# NeuroMamba Pretraining

This repository contains a robust and scalable framework for pretraining the **NeuroMamba** language model. It is designed for large-scale training on multi-source, web-scale datasets, with a strong emphasis on stability and fault tolerance.

## Framework Overview

This pretraining pipeline is built upon the Hugging Face `Trainer` API and incorporates several key features to handle the challenges of long-duration training runs on massive datasets:

1.  **Large-Scale Data Streaming**: The framework is designed to stream data directly from multiple sources (e.g., SlimPajama, The Stack, SkyPile) without needing to download the entire datasets locally.
2.  **Multi-Source Data Interleaving**: It seamlessly mixes datasets from different domains (prose, code, multilingual text) with configurable probabilities, allowing for the creation of a diverse and balanced pretraining corpus.
3.  **Robust Training Pipeline**: Two custom utility classes are included to prevent common failures during long training runs:
    -   `SafeIterableDataset`: A wrapper that prevents the entire training process from crashing due to a single corrupt or unreadable data sample.
    -   `HealthCheckCallback`: A `Trainer` callback that actively monitors model weights for numerical instability (NaNs or Infs) and automatically halts training if an issue is detected, saving valuable compute resources.

## Files

-   `pretrain.py`: The main **executable script** for launching the pretraining process.

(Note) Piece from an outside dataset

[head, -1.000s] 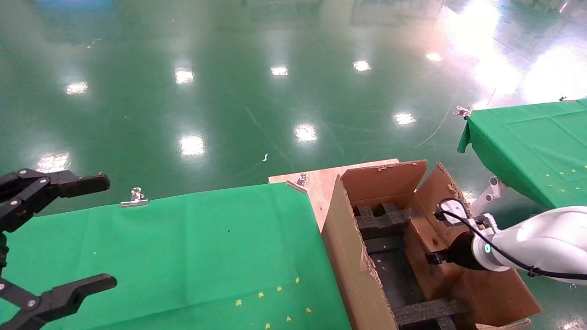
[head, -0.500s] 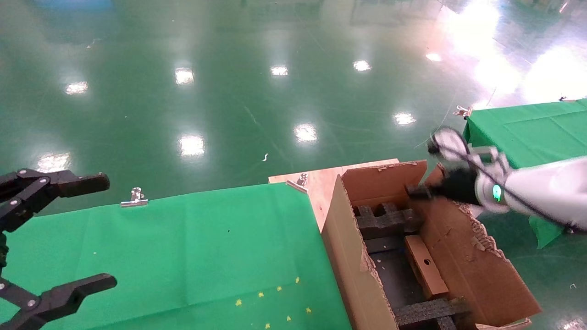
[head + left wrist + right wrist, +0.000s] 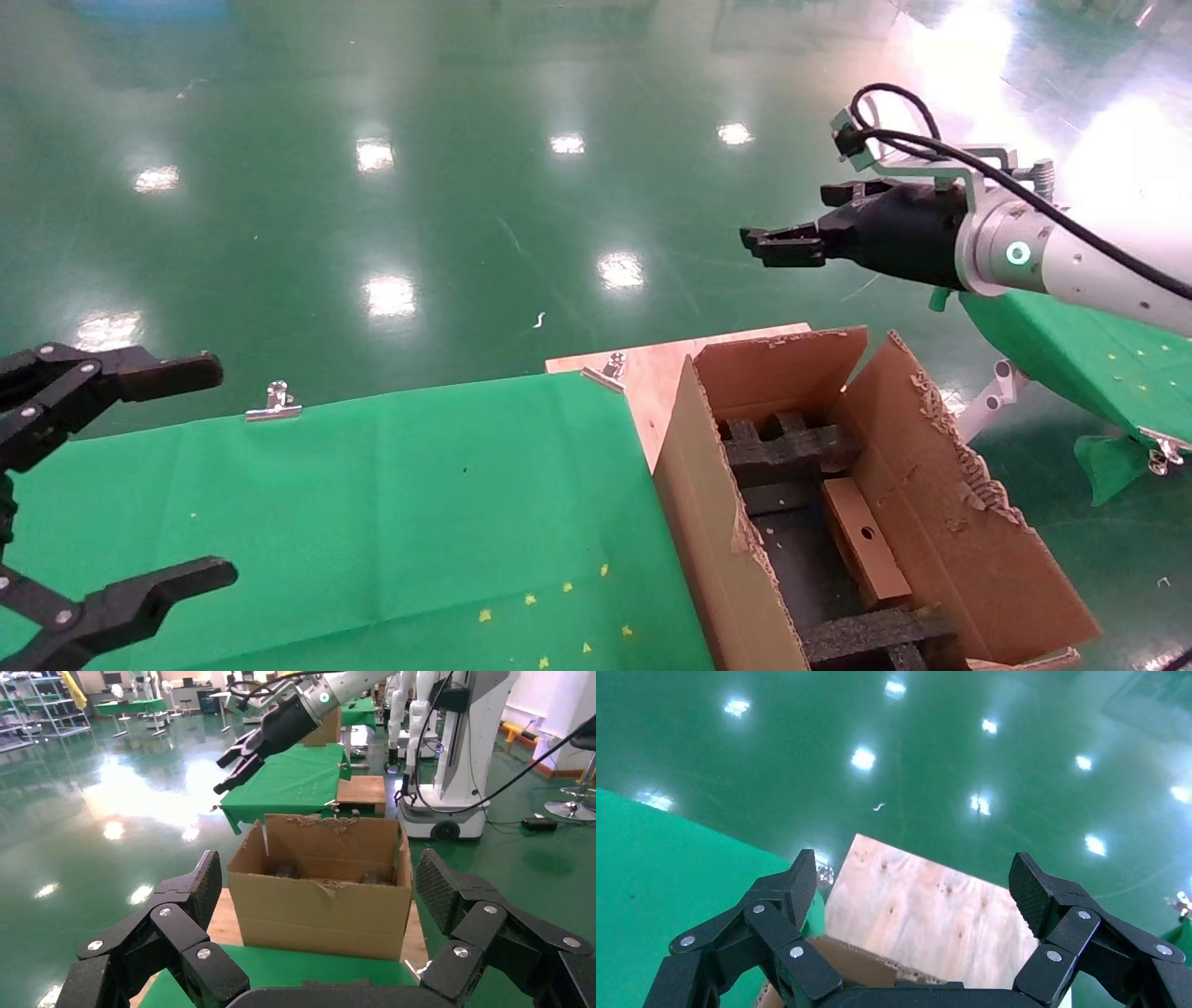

It handles dataset loading and interleaving, model and tokenizer initialization, and configures the Hugging Face `Trainer`.
-   `safe_dataset.py`: Contains `SafeIterableDataset`, a wrapper class that makes the data loading pipeline resilient to errors in individual data points. It logs warnings for corrupt samples and skips them instead of crashing.
-   `HealthCheckCallback.py`: Contains `HealthCheckCallback`, a custom callback that monitors the model's parameters for numerical stability (NaN/Inf values) at each step, stopping the training run early if instability is detected.

## How to Run Pretraining

### 1. Prerequisites

Ensure you have the necessary libraries installed:
```bash
pip install torch transformers datasets accelerate
```
This framework is designed for execution on powerful hardware. A GPU with support for `bfloat16` (e.g., NVIDIA Ampere series or newer) is highly recommended for optimal performance.

### 2. Configuration

Open `pretrain.py` to configure your training run. Key areas to adjust include:

-   **Datasets**: Modify the `interleave_datasets` call to change the data sources or their mixing probabilities.
-   **Model Configuration**: Adjust the `NeuroMambaConfig` to define your model's architecture (e.g., `hidden_size`, `num_hidden_layers`).
-   **Training Arguments**: Modify the `TrainingArguments` object to set crucial hyperparameters like `output_dir`, `per_device_train_batch_size`, `learning_rate`, and `max_steps`.

### 3. Execution

Launch the pretraining script from your terminal:
```bash
python pretrain.py
```
The script will initialize all components and begin the training process, managed by the Hugging Face `Trainer`.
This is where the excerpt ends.